[TASK] Transcribe each of the records below exactly, excluding all pictures.
---*---
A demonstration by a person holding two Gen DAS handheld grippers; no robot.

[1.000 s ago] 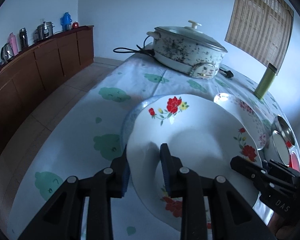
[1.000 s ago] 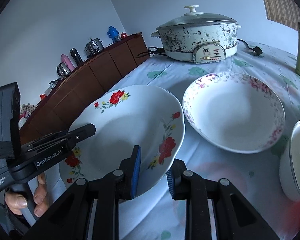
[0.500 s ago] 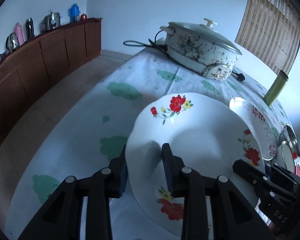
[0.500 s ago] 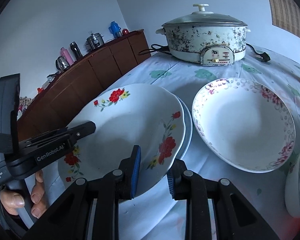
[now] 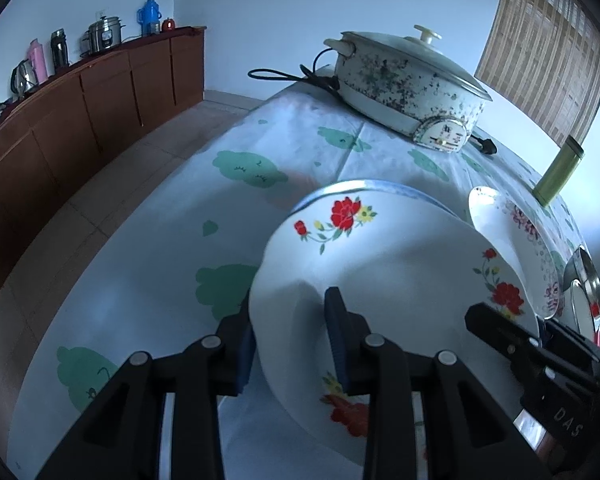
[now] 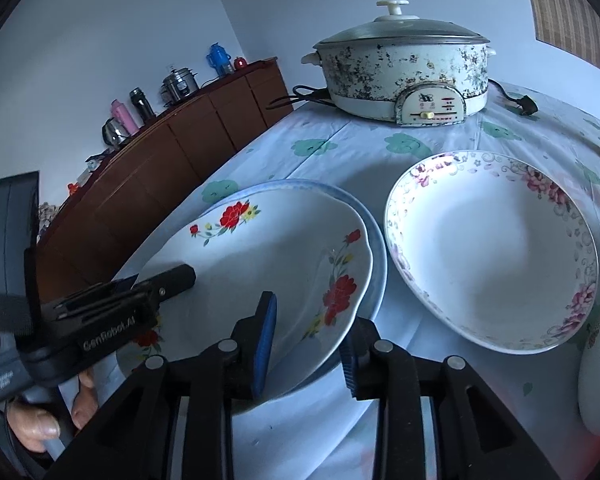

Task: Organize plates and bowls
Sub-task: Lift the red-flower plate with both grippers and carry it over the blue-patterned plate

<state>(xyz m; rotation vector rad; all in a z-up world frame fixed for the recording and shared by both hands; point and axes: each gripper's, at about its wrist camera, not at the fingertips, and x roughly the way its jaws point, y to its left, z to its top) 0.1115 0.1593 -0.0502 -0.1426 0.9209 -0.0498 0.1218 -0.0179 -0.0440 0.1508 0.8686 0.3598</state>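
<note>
Item: red-flowered plate [image 6: 268,256], glazed white ceramic with a scalloped rim and red blossom sprays, shallow and smooth. It sits nested on a blue-rimmed plate [image 6: 374,240] on the table's cloud-print cloth [image 5: 180,240], just left of the pink-flowered plate [image 6: 488,248].

Left gripper [image 5: 290,336]: jaws straddle the plate's near-left rim, partly parted; whether the blue pads press cannot be told.

Right gripper [image 6: 306,340]: jaws have just been opening; the rim lies between them, and the outer pad stands clear of it, so the plate is judged released on that side.

Hazards:
- Glazed rim against rubber pads is slick; a withdrawing pad could catch the scalloped edge, drag the plate off centre or tip it.
- The top plate appears slightly tilted on the lower one; a nudge may make it slide and chip ceramic on ceramic.
- The thin plastic cloth could shift with the stack.
- The pink-flowered plate lies close on the right; a sideways pull risks a knock.

Also present: a speckled electric cooker [image 6: 404,76] with glass lid, well behind.
</note>
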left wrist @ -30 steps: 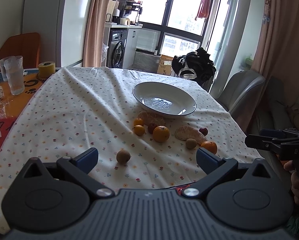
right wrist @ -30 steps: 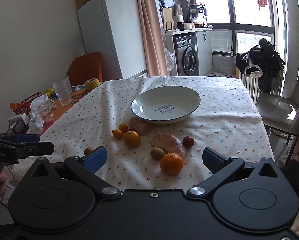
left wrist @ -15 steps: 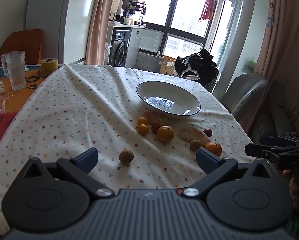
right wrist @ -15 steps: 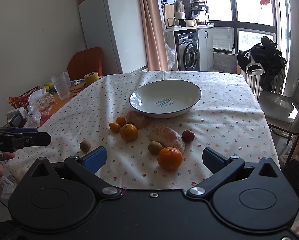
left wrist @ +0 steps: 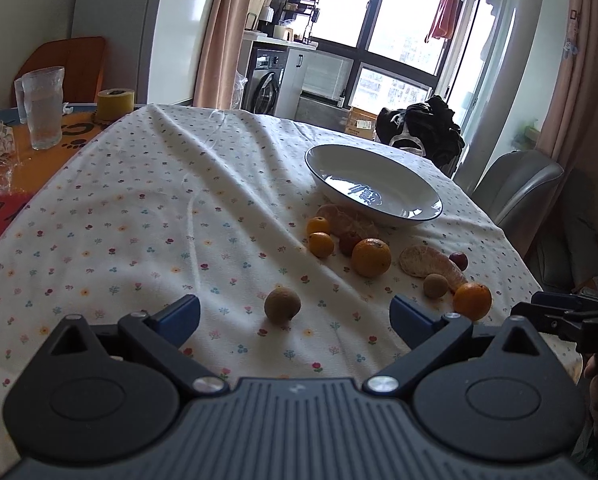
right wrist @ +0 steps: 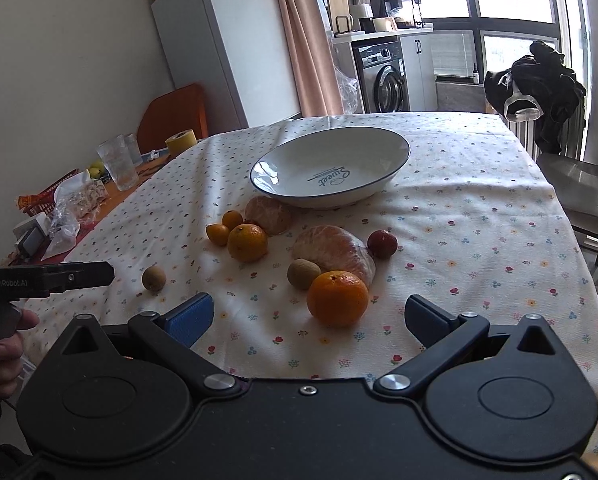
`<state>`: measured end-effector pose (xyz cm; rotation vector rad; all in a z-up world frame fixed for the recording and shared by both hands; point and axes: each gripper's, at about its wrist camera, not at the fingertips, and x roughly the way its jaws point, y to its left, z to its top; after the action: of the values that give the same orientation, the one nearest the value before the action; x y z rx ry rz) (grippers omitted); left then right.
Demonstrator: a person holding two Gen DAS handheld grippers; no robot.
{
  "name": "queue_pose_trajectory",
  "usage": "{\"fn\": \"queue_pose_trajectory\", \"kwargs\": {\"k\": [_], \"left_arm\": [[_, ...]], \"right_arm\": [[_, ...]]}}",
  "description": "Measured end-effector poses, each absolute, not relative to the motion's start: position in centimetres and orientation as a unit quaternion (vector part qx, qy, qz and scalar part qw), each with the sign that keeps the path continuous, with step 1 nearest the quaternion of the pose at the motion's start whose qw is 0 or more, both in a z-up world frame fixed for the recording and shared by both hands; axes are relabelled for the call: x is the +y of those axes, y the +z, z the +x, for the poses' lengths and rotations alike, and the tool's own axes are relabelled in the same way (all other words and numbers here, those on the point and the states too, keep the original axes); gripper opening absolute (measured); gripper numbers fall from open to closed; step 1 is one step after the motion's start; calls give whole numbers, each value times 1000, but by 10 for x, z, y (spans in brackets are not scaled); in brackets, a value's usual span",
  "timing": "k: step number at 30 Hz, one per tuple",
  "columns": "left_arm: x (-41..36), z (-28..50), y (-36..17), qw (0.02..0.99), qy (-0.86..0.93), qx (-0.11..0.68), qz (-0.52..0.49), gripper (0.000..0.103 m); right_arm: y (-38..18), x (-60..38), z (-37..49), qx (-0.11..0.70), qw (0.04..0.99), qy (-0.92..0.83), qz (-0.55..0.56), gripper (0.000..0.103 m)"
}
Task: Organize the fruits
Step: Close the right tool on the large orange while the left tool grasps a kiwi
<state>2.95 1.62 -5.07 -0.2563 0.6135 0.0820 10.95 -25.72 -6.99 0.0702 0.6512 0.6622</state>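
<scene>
A white bowl (left wrist: 373, 188) (right wrist: 331, 168) stands empty on the flowered tablecloth. Before it lie several fruits: oranges (left wrist: 371, 258) (right wrist: 337, 298), small kumquats (left wrist: 321, 245) (right wrist: 218, 234), peeled citrus pieces (left wrist: 431, 262) (right wrist: 333, 248), a red fruit (right wrist: 382, 243) and brown kiwis (left wrist: 282, 305) (right wrist: 154, 278). My left gripper (left wrist: 295, 314) is open, with a kiwi just beyond the gap between its fingers. My right gripper (right wrist: 309, 314) is open too, the nearest orange just ahead of it. Neither touches any fruit.
Glasses (left wrist: 43, 108), a yellow tape roll (left wrist: 115, 103) and plastic bags (right wrist: 73, 210) sit at the table's left end. A grey chair (left wrist: 515, 192) stands at the right side, with dark clothes (right wrist: 539, 84) heaped behind. The table edge is close below both grippers.
Both grippers have moved forward and lower toward the fruits, which now look larger and nearer. Both stay open; no fruit has moved.
</scene>
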Motion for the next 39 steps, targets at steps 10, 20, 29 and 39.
{"fn": "queue_pose_trajectory", "kwargs": {"k": [10,20,29,39], "left_arm": [[28,46,-67,942,42,304,-140,90],[31,67,-88,934,22,322,-154,64],[27,73,-91,938,28,319,-135,42],[18,72,-88,938,14,319,-134,24]], "right_arm": [[-86,-243,122,322,889,323,27,88],[-102,-239,138,337,891,302,27,74],[-105,-238,141,327,896,299,18,52],[-100,-240,137,318,895,314,18,41]]}}
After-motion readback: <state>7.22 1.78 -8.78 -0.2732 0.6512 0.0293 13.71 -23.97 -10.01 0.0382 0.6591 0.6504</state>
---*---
[YOUR RESPONSE]
A demonstration by a person holding two Gen DAS handheld grippers; no robot.

[1.000 s ago] 
[1.000 s ago] 
[0.500 s ago] 
[0.500 s ago] 
[now] 
[now] 

Task: Organize plates and bowls
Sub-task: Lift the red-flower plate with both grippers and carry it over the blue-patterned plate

<state>(xyz m; rotation vector rad; all in a z-up world frame fixed for the recording and shared by both hands; point and axes: each gripper's, at about its wrist camera, not at the fingertips, and x roughly the way its jaws point, y to its left, z to its top) 0.1115 0.1593 -0.0502 -0.1426 0.9209 -0.0498 0.1218 -0.0179 -0.0440 0.1508 0.8686 0.3598</state>
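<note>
Item: red-flowered plate [image 6: 268,256], glazed white ceramic with a scalloped rim and red blossom sprays, shallow and smooth. It sits nested on a blue-rimmed plate [image 6: 374,240] on the table's cloud-print cloth [image 5: 180,240], just left of the pink-flowered plate [image 6: 488,248].

Left gripper [image 5: 290,336]: jaws straddle the plate's near-left rim, partly parted; whether the blue pads press cannot be told.

Right gripper [image 6: 306,340]: jaws have just been opening; the rim lies between them, and the outer pad stands clear of it, so the plate is judged released on that side.

Hazards:
- Glazed rim against rubber pads is slick; a withdrawing pad could catch the scalloped edge, drag the plate off centre or tip it.
- The top plate appears slightly tilted on the lower one; a nudge may make it slide and chip ceramic on ceramic.
- The thin plastic cloth could shift with the stack.
- The pink-flowered plate lies close on the right; a sideways pull risks a knock.

Also present: a speckled electric cooker [image 6: 404,76] with glass lid, well behind.
</note>
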left wrist @ -30 steps: 
right wrist @ -30 steps: 
left wrist @ -15 steps: 
right wrist @ -15 steps: 
left wrist @ +0 steps: 
right wrist @ +0 steps: 
`<state>`: measured end-effector pose (xyz cm; rotation vector rad; all in a z-up world frame fixed for the recording and shared by both hands; point and axes: each gripper's, at about its wrist camera, not at the fingertips, and x roughly the way its jaws point, y to its left, z to its top; after the action: of the values that give the same orientation, the one nearest the value before the action; x y z rx ry rz) (grippers omitted); left then right.
Demonstrator: a person holding two Gen DAS handheld grippers; no robot.
{
  "name": "queue_pose_trajectory",
  "usage": "{\"fn\": \"queue_pose_trajectory\", \"kwargs\": {\"k\": [_], \"left_arm\": [[_, ...]], \"right_arm\": [[_, ...]]}}",
  "description": "Measured end-effector poses, each absolute, not relative to the motion's start: position in centimetres and orientation as a unit quaternion (vector part qx, qy, qz and scalar part qw), each with the sign that keeps the path continuous, with step 1 nearest the quaternion of the pose at the motion's start whose qw is 0 or more, both in a z-up world frame fixed for the recording and shared by both hands; axes are relabelled for the call: x is the +y of those axes, y the +z, z the +x, for the poses' lengths and rotations alike, and the tool's own axes are relabelled in the same way (all other words and numbers here, those on the point and the states too, keep the original axes); gripper opening absolute (measured); gripper numbers fall from open to closed; step 1 is one step after the motion's start; calls give whole numbers, each value times 1000, but by 10 for x, z, y (spans in brackets are not scaled); in brackets, a value's usual span",
  "timing": "k: step number at 30 Hz, one per tuple",
  "columns": "left_arm: x (-41..36), z (-28..50), y (-36..17), qw (0.02..0.99), qy (-0.86..0.93), qx (-0.11..0.68), qz (-0.52..0.49), gripper (0.000..0.103 m); right_arm: y (-38..18), x (-60..38), z (-37..49), qx (-0.11..0.70), qw (0.04..0.99), qy (-0.92..0.83), qz (-0.55..0.56), gripper (0.000..0.103 m)"
}
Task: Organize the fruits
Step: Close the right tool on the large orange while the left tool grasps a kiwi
<state>2.95 1.62 -5.07 -0.2563 0.6135 0.0820 10.95 -25.72 -6.99 0.0702 0.6512 0.6622</state>
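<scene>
A white bowl (left wrist: 373, 188) (right wrist: 331, 168) stands empty on the flowered tablecloth. Before it lie several fruits: oranges (left wrist: 371, 258) (right wrist: 337, 298), small kumquats (left wrist: 321, 245) (right wrist: 218, 234), peeled citrus pieces (left wrist: 431, 262) (right wrist: 333, 248), a red fruit (right wrist: 382, 243) and brown kiwis (left wrist: 282, 305) (right wrist: 154, 278). My left gripper (left wrist: 295, 314) is open, with a kiwi just beyond the gap between its fingers. My right gripper (right wrist: 309, 314) is open too, the nearest orange just ahead of it. Neither touches any fruit.
Glasses (left wrist: 43, 108), a yellow tape roll (left wrist: 115, 103) and plastic bags (right wrist: 73, 210) sit at the table's left end. A grey chair (left wrist: 515, 192) stands at the right side, with dark clothes (right wrist: 539, 84) heaped behind. The table edge is close below both grippers.
Both grippers have moved forward and lower toward the fruits, which now look larger and nearer. Both stay open; no fruit has moved.
</scene>
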Motion for the next 39 steps, targets at steps 10, 20, 29 and 39.
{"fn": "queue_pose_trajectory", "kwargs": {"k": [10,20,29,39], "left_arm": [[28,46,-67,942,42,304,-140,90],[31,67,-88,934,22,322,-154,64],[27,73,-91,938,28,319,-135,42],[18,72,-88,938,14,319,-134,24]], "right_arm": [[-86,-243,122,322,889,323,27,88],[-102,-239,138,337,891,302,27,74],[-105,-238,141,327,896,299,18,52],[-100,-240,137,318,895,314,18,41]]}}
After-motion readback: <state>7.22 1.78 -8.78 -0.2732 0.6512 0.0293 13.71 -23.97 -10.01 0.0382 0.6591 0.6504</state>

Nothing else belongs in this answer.